You have to iterate through the column values of the sheet. According to my opinion, one could implement like this:
from openpyxl import load_workbook
wb = load_workbook("/home/ilissa/Documents/AnacondaFiles/AZ_Palmetto_MUSC_searchterms.xlsx", read_only=True)
sheet = wb['PrivAlert Terms']
for val in sheet.iter_rows(max_col=1):
print(val[0].value)
iter_rows
loops through the rows of the specified columns. You can specify the arguments of iter_rows
from min_row to max_row
and also max_col
. Setting max_col=1
here makes it loop through all the rows of column(column upto the maximum specified). This pulls all the values of only firstcolumn of your spreadsheet
Similarly if you want to iterate through all the columns of a row, that is in horizontal direction, then you can use iter_cols
specifying the from row and till column attributes
Upvotes: 0
Reputation: 187
In my opinion is much simpler
from openpyxl import Workbook, load_workbook
wb = load_workbook("your excel file")
source = wb["name of the sheet"]
for cell in source['A']:
print(cell.value)
Upvotes: 14
Reputation: 861
this is an alternative to previous answers in case you whish read one or more columns using openpyxl
import openpyxl
wb = openpyxl.load_workbook('origin.xlsx')
first_sheet = wb.get_sheet_names()[0]
worksheet = wb.get_sheet_by_name(first_sheet)
#here you iterate over the rows in the specific column
for row in range(2,worksheet.max_row+1):
for column in "ADEF": #Here you can add or reduce the columns
cell_name = "{}{}".format(column, row)
worksheet[cell_name].value # the value of the specific cell
... your tasks...
I hope that this be useful.
Upvotes: 28
Reputation: 637
By using openpyxl library and Python's list comprehensions concept:
import openpyxl
book = openpyxl.load_workbook('testfile.xlsx')
user_data = book.get_sheet_by_name(str(sheet_name))
print([str(user_data[x][0].value) for x in range(1,user_data.max_row)])

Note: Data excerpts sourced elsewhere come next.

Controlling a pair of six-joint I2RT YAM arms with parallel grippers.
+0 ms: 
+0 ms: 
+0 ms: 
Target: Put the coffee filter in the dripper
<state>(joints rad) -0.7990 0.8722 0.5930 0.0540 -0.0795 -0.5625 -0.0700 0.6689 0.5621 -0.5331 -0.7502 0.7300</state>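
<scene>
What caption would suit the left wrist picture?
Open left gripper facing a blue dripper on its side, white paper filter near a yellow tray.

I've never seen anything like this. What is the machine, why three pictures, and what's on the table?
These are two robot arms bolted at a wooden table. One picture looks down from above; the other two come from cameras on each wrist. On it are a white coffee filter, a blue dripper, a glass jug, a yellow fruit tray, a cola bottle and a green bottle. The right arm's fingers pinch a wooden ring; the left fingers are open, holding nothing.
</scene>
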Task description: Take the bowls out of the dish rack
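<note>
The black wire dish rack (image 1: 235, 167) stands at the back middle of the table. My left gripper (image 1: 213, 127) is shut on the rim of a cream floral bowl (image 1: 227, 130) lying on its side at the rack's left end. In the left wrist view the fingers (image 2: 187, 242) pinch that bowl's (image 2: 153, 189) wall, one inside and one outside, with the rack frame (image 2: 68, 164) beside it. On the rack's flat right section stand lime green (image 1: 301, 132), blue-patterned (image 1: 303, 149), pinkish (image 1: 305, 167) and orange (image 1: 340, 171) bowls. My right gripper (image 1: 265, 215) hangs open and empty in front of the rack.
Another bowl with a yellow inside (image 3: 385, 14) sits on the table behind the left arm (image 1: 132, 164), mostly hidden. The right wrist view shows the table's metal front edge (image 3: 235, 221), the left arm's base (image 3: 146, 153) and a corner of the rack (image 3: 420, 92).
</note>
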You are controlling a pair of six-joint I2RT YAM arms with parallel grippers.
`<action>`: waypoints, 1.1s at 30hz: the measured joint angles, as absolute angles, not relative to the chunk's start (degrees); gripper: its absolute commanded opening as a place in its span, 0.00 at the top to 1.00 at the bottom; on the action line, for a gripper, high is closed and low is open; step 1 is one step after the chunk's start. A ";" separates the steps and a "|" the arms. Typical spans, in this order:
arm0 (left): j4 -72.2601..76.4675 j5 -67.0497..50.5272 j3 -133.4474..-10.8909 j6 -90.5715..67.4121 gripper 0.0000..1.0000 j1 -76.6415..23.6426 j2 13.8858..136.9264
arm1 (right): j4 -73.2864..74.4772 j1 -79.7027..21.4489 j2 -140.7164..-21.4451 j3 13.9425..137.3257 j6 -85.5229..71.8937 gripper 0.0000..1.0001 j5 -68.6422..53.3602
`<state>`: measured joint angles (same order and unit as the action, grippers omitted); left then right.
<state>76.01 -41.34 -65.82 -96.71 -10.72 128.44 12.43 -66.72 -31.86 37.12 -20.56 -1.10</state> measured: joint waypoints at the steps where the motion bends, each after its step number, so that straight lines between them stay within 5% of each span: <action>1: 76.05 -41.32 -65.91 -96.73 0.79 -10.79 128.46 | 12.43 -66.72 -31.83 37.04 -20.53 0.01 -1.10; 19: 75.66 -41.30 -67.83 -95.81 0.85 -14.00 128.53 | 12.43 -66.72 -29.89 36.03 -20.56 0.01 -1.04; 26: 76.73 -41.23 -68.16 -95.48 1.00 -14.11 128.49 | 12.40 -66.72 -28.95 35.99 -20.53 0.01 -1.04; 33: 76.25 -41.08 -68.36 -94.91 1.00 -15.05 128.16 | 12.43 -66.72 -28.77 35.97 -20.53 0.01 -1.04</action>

It is pretty amazing approach and worth a try
Upvotes: 1
Reputation: 166
Using openpyxl
from openpyxl import load_workbook
# The source xlsx file is named as source.xlsx
wb=load_workbook("source.xlsx")
ws = wb.active
first_column = ws['A']
# Print the contents
for x in xrange(len(first_column)):
print(first_column[x].value)
Upvotes: 15
Reputation: 716
Using ZLNK's excellent response, I created this function that uses list comprehension to achieve the same result in a single line:
def read_column(ws, begin, columns):
return [ws["{}{}".format(column, row)].value for row in range(begin, len(ws.rows) + 1) for column in columns]
You can then call it by passing a worksheet, a row to begin on and the first letter of any column you want to return:
column_a_values = read_column(worksheet, 2, 'A')
To return column A and column B, the call changes to this:
column_ab_values = read_column(worksheet, 2, 'AB')
Upvotes: 0
Reputation: 834
Here is a simple function:
import openpyxl
def return_column_from_excel(file_name, sheet_name, column_num, first_data_row=1):
wb = openpyxl.load_workbook(filename=file_name)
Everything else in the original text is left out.